* _WHAT IS EXPECTED_
All lines from the one containing "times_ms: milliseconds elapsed" down to the one containing "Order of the", both ends included, are to be given again exactly; omit the rest of the listing below.

* _SOURCE DATA_
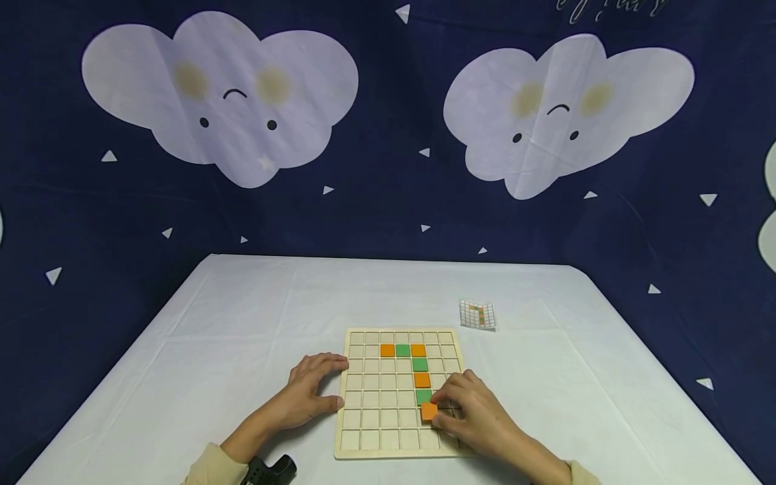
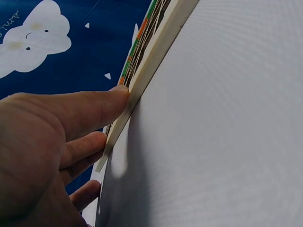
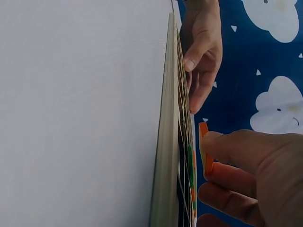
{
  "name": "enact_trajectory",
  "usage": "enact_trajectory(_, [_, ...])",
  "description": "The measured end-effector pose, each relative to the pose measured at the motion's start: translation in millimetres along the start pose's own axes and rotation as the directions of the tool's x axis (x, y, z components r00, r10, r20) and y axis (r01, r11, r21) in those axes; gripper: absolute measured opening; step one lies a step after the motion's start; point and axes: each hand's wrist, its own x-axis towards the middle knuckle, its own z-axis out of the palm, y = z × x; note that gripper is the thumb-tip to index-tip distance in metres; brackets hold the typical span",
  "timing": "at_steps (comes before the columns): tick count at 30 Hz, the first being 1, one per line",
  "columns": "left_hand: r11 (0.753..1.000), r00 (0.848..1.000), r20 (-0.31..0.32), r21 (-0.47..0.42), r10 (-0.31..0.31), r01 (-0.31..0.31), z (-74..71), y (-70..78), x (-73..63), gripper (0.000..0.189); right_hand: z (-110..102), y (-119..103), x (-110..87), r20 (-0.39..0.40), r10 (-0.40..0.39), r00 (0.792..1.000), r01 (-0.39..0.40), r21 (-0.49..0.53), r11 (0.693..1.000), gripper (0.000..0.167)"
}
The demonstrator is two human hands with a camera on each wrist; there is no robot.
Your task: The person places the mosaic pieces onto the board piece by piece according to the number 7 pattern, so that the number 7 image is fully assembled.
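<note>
A pale wooden grid board [image 1: 370,402] lies on the table. Orange and green square tiles fill part of it: a row near the top, with orange tile [image 1: 387,350] at its left end, and a column running down from the row's right end to a green tile [image 1: 423,397]. Between thumb and fingers, my right hand [image 1: 481,414] pinches another orange tile [image 3: 206,149], held just above the board below that green one. My left hand [image 1: 306,394] rests at the board's left edge, thumb and fingertips touching the rim [image 2: 150,59], fingers spread.
Behind the board's top right corner lies a small printed card [image 1: 477,315] showing a coloured grid pattern. White cloth covers the table [image 1: 242,303]. A dark blue backdrop [image 1: 388,215] with clouds hangs behind. A black device [image 1: 273,470] is strapped by my left wrist.
</note>
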Motion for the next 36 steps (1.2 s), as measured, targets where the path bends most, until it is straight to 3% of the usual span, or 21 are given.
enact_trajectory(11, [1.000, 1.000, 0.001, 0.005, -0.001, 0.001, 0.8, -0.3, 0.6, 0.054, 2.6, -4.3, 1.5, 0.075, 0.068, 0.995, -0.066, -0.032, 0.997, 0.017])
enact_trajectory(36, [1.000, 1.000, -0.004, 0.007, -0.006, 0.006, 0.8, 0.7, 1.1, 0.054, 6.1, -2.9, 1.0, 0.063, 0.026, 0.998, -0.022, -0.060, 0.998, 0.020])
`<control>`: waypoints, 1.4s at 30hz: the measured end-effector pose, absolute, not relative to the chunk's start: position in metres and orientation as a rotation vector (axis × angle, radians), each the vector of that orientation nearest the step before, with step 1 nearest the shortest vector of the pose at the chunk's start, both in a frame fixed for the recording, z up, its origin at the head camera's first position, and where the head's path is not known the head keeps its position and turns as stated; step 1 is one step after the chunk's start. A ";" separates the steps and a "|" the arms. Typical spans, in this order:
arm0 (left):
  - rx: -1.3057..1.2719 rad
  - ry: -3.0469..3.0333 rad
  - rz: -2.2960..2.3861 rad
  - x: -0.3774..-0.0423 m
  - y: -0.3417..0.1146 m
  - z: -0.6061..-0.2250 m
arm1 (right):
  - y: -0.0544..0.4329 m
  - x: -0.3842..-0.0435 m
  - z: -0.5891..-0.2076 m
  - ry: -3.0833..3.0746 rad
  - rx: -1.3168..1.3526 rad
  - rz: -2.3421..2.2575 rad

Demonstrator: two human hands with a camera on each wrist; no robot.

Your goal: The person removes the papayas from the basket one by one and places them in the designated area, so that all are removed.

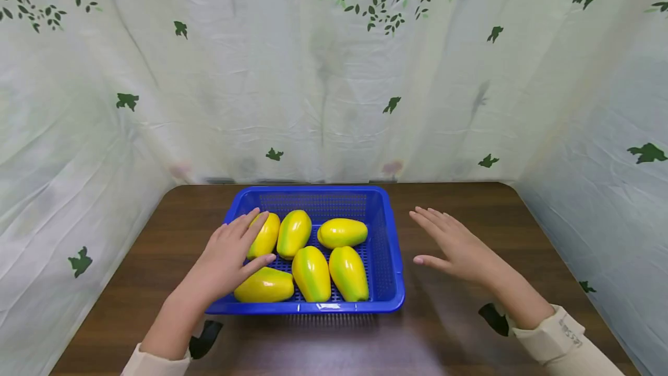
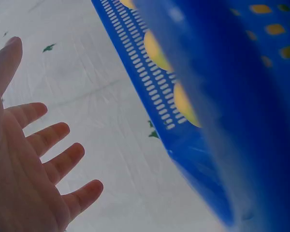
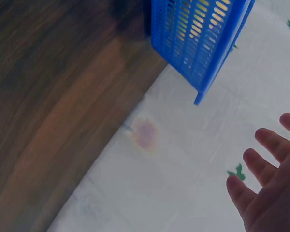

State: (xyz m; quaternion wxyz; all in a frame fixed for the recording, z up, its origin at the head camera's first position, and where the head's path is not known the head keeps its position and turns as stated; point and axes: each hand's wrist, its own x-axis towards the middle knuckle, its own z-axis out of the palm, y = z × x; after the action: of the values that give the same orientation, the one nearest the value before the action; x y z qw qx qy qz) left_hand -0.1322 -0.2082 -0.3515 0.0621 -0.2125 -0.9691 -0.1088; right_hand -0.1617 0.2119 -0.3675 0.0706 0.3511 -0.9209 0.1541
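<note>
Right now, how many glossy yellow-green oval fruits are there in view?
6 fruits, all inside the rectangular blue plastic basket: far row left, middle, right; near row left, middle, right. The bare left hand might hide others.

A blue plastic basket, rectangular with perforated sides, sits upright on the table. Inside are six glossy yellow fruits, several streaked with green. Three lie toward the back, the rightmost sideways; in front, the leftmost lies sideways and two point lengthwise. The left hand, fingers extended, partly covers the left fruits from view, while the right hand is apart from the basket's right side.
</note>
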 end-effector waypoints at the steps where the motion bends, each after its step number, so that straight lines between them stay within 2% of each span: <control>1: -0.632 -2.925 -0.336 -0.132 -0.210 -0.353 | 0.210 -0.162 -0.368 -2.769 1.061 0.464; 27: -0.245 -2.901 -0.666 -0.111 -0.261 -0.388 | 0.152 -0.158 -0.385 -2.826 1.107 0.746; 35: 0.015 -2.905 -0.809 -0.106 -0.264 -0.400 | 0.130 -0.158 -0.389 -2.802 1.118 0.882; 42: 0.120 -2.846 -0.972 -0.102 -0.268 -0.412 | 0.110 -0.156 -0.397 -2.834 0.994 0.965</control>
State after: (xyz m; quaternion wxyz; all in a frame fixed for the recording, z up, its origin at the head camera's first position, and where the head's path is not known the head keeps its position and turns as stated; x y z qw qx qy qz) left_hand -0.1020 -0.2683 -0.4119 0.0657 0.0399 -0.9435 -0.3224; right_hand -0.1555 0.1103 -0.3966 -0.0063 0.3152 -0.8984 0.3058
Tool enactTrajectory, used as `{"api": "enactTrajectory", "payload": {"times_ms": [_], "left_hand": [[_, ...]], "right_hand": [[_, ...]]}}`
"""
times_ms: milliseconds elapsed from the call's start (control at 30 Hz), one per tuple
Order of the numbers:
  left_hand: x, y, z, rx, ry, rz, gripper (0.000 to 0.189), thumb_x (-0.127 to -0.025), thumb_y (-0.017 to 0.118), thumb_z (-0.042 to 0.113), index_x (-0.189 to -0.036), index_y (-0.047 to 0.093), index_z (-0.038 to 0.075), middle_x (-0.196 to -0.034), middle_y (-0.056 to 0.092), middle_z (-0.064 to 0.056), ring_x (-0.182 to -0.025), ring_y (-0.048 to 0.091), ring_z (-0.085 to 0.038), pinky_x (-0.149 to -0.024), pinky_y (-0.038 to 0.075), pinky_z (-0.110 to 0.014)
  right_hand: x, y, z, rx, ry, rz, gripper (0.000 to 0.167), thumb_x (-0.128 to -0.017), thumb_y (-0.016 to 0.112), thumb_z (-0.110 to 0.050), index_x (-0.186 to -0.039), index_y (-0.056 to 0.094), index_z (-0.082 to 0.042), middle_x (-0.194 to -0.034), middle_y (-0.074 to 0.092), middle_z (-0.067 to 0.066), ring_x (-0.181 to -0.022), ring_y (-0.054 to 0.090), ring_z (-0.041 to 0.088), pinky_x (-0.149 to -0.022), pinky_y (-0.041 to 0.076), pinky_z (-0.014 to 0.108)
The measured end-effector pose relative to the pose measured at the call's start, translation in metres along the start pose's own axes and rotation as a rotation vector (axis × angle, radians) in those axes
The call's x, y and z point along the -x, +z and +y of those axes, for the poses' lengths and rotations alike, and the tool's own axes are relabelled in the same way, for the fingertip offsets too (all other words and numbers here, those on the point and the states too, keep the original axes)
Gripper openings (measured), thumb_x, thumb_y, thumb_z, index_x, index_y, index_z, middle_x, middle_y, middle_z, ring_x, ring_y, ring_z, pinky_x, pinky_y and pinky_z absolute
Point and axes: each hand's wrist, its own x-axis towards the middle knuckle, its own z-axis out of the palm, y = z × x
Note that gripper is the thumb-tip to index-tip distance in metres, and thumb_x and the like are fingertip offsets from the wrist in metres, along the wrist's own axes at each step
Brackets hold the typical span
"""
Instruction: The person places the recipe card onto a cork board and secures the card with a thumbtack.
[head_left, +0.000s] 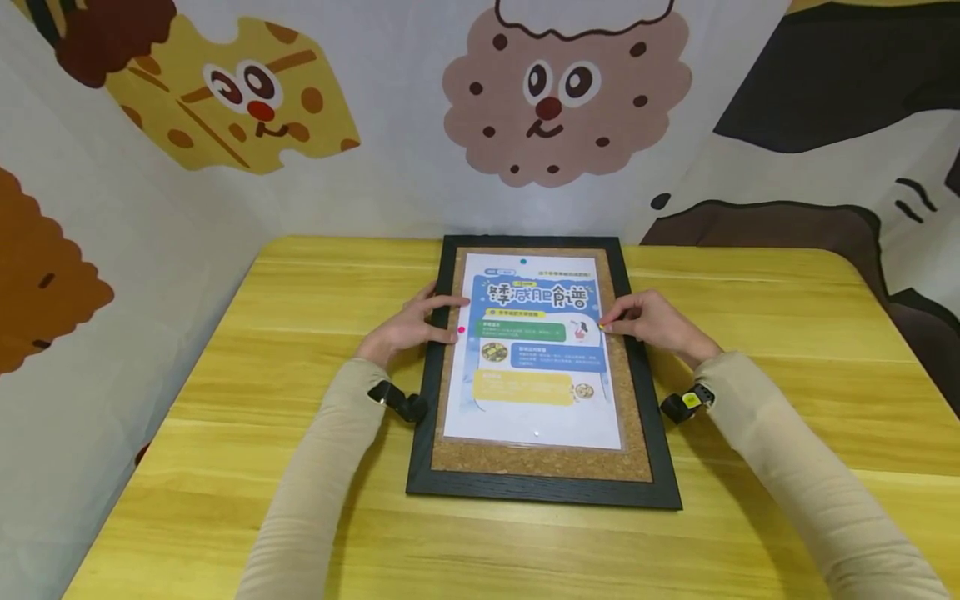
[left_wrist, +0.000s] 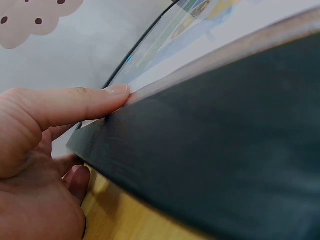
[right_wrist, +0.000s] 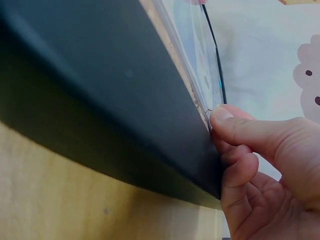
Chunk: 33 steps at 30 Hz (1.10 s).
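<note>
A framed cork board [head_left: 536, 461] lies on the table with a printed poster [head_left: 495, 421] in a clear sleeve on it. My right hand [head_left: 651, 323] pinches a small yellow pushpin [head_left: 602, 327] at the poster's right edge; in the right wrist view the thumb and fingertips mostly hide it. My left hand [head_left: 405, 325] lies across the frame's left side, thumb and index finger extended toward the poster edge. In the left wrist view the left thumb [left_wrist: 85, 105] presses on the board's edge, while other fingers hang beside the black frame [left_wrist: 210, 130]. Near that thumb sits a pink pin [head_left: 461, 330].
A teal pin [head_left: 523, 262] is at the poster's top and a pale pin [head_left: 536, 433] at its bottom. The wooden table [head_left: 225, 433] reaches back to a cartoon-printed cloth [head_left: 390, 196]. Each wrist wears a black camera strap.
</note>
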Motion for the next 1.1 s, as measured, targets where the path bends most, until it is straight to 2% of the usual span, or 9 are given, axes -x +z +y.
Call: {"api": "enactTrajectory", "payload": {"times_ms": [233,667,1000,1100], "left_hand": [[0.0,-0.001,-0.001,-0.003,0.002,0.002,0.065,-0.08,0.078,0.016,-0.14,0.053,0.019,-0.161,-0.006,-0.008,-0.144,-0.005,-0.038,-0.109,0.004,-0.064],[0.0,-0.001,-0.001,-0.005,-0.003,0.012,0.064,-0.08,0.078,0.017,-0.139,0.054,0.022,-0.161,-0.005,-0.006,-0.144,-0.005,-0.037,-0.109,0.006,-0.063],[0.0,-0.001,0.0,0.007,-0.011,0.008,0.065,-0.08,0.078,0.016,-0.14,0.053,0.021,-0.161,-0.007,-0.007,-0.144,-0.005,-0.038,-0.109,0.004,-0.064],[0.001,-0.001,0.001,0.015,-0.012,0.009,0.065,-0.08,0.078,0.016,-0.14,0.053,0.021,-0.161,-0.007,-0.006,-0.144,-0.005,-0.037,-0.109,0.004,-0.063]], "right_hand": [[0.0,-0.002,-0.004,0.001,-0.019,-0.019,0.007,-0.088,0.068,-0.002,-0.093,0.072,0.001,-0.096,0.066,0.015,-0.069,0.052,0.023,-0.054,0.043,0.026],[-0.002,-0.001,-0.007,0.013,0.025,-0.041,0.006,-0.089,0.067,-0.002,-0.093,0.072,-0.001,-0.098,0.066,0.014,-0.072,0.054,0.025,-0.056,0.046,0.028],[-0.002,0.003,-0.013,0.084,-0.04,-0.03,0.005,-0.087,0.069,0.0,-0.089,0.073,0.0,-0.096,0.068,0.015,-0.066,0.056,0.02,-0.054,0.048,0.027],[-0.002,0.005,-0.014,0.081,-0.027,-0.024,0.005,-0.087,0.069,0.001,-0.088,0.073,0.0,-0.094,0.068,0.015,-0.065,0.056,0.02,-0.054,0.048,0.026]]}}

* _COMPLETED EXERCISE_
times_ms: milliseconds elapsed from the call's start (control at 30 Hz), one per tuple
Order of the numbers:

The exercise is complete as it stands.